Разговор сводится к психологии немцев. Мне показалось, что пани Свинарская несколько упрощает эту психологию, о которой тома написаны и которая остается одной из ключевых проблем современности, ибо трудно этому народу отказать в добродетелях и талантах, но в то же время нельзя и отрицать, что эти самые добродетели и таланты привели их во времена Гитлера к краю пропасти. Пани Свинарская говорит, что она знает лучше, а я знаю хуже, поскольку я просидел в Аргентине, не почувствовал немцев на собственной шкуре и не видел их за их кровавой работой. Я говорю, видите ли, дорогая пани, тут дело такое, если вы хотите понять чью-либо душу, мало одного опыта, нужна еще работа ума, проницательность, нужно глубоко погрузиться в человека или в народ, а кроме того, отсутствие взгляда со стороны часто затрудняет понимание… и возможно, что поляки после всего того, что им пришлось испытать, не всегда в состоянии подойти к немецкой психологии с достаточно холодным объективизмом…
Говорим, говорим. Но что это? Она обиделась? Почувствовала себя задетой тем, что я не доверяю ее уму?.. мало того, что возникает раздражение, которое уже столько раз докучало мне, особенно в отношениях с женщинами. Она думает, что я заносчив, высокомерен. Что я «писатель», а потому распускаю перья и раздуваюсь… я же, снова заметив, что пани Свинарская в раздражении говорит все менее по делу, что-то там еще добавляю. Она прощается и уходит в явно раздраженном состоянии.

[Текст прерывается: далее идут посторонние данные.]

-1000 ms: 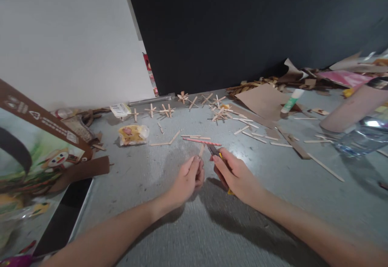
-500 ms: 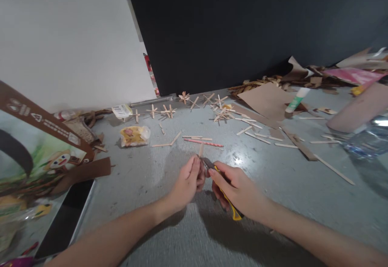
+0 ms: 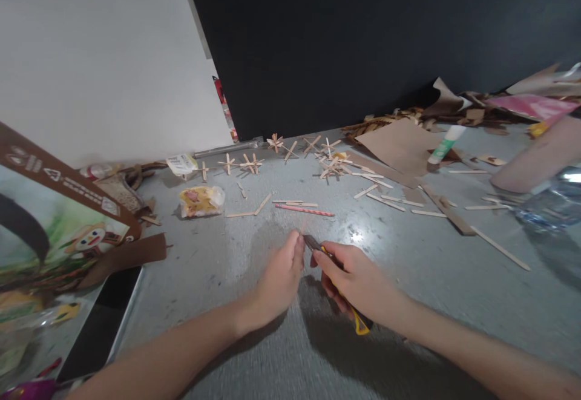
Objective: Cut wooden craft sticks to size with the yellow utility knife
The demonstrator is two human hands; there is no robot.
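I had the thin wooden stick (image 3: 303, 226) pinched in the left hand (image 3: 280, 274), tip jutting beyond its fingers, and the utility knife (image 3: 312, 242) clasped in the right hand (image 3: 361, 279), its head just beside the stick, with a red-striped rod (image 3: 304, 209) ahead of both grips and a yellow packet (image 3: 200, 201) farther left.

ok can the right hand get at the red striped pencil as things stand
Probably not straight away: the right hand is closed around a yellow-handled knife, which would likely need putting down first. Otherwise the way looks free: the red striped pencil lies just ahead with nothing on top.
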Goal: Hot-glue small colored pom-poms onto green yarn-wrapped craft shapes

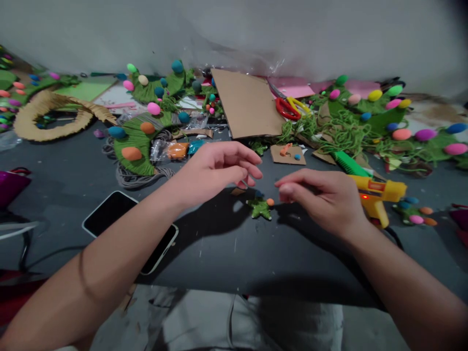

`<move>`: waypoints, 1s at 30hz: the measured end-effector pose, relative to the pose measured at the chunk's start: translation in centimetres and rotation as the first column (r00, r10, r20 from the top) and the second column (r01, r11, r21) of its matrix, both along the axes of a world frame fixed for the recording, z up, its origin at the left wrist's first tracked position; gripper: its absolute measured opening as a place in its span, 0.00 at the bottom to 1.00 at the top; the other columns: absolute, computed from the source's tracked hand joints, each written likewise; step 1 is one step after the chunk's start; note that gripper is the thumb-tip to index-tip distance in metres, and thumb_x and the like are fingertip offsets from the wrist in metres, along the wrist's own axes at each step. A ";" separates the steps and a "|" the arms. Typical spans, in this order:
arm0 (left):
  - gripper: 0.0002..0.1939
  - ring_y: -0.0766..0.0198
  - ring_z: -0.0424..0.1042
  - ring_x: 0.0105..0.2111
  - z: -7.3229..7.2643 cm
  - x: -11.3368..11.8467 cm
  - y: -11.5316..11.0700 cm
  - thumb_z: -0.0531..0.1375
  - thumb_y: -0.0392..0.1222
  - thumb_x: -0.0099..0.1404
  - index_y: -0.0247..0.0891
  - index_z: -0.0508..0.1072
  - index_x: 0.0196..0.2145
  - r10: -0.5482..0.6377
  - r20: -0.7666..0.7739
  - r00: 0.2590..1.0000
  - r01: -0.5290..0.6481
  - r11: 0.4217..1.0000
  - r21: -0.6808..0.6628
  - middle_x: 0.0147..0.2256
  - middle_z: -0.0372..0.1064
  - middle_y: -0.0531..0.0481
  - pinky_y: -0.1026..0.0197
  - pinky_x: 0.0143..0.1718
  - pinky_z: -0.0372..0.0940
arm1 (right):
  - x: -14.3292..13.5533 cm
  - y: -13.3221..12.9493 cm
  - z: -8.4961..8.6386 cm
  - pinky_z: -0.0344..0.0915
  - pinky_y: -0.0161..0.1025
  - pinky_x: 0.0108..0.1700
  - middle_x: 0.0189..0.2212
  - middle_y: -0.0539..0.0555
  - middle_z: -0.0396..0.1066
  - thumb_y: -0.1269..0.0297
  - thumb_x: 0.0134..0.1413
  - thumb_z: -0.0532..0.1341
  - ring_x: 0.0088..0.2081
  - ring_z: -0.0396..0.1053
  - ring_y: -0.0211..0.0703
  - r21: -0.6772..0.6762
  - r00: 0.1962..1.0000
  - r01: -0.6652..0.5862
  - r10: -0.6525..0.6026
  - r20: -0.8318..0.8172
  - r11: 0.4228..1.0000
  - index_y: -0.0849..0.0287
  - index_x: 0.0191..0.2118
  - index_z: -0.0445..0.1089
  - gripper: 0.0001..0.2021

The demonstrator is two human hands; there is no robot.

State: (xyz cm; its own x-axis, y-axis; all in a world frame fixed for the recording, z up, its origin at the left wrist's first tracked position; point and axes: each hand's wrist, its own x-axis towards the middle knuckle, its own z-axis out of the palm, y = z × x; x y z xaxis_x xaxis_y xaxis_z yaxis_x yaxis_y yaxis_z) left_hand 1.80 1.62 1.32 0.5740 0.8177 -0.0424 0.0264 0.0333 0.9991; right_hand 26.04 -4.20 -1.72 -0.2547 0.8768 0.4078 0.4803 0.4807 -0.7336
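A small green yarn-wrapped star (pixel 261 208) lies on the dark table, with an orange ball (pixel 270 202) and a blue ball at its upper points. Above and left of it hovers my left hand (pixel 223 170), fingers loosely curved and apart, holding nothing visible. My right hand (pixel 321 197) is to the right of the star, its thumb and index finger pressed near each other; whatever may be between them is too small to make out. Behind them sits a cardboard piece (pixel 288 154) with orange clay and a blue ball. A yellow glue gun (pixel 380 192) lies just beyond my right hand.
A phone (pixel 113 212) lies under my left forearm. Along the back are a cardboard sheet (pixel 244 105), red and yellow scissors (pixel 288 108), tangled green yarn (pixel 343 129), a tan ring (pixel 27 117) and a green crescent (pixel 133 141) with coloured balls.
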 end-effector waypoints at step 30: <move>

Через пару недель получаю вырезку из краковского «Жича Литерацкого». Это статейка пани Свинарской озаглавленная «Об отстраненности, или Разговор с мастером», описывающая нашу встречу. Я фигурирую в ней как глупенький гордец и антипатичный себялюбец и, само собой, как Нарцисс, прекраснодушный идеалист и плод гнилого капитализма. Вот образчики этой характеристики (привожу дословно):
Я в качестве глупенького гордеца:
— Скажите мне, пожалуйста, почему я умею так писать, как пишу?
— Потому что вы способный.
— Способный! Я не способный! Я не способный, а обладаю сознанием. Вы понимаете? Сознанием. Потому что я знаю то, чего другие не знают. Потому что я в состоянии охватить всё!
Я в качестве себялюбца, к тому же меркантильного, фордовский стипендиат и гость Берлина:
— Вы знаете, у меня здесь фордовская стипендия, 1200 долларов. Я ничего не плачу за жилье, потому что я гость берлинского сената. В Испании дешево. Куплю там себе домик.
— А вы за эту стипендию должны писать?
— Должен? Нет. Эта стипендия просто знак признания писательских заслуг.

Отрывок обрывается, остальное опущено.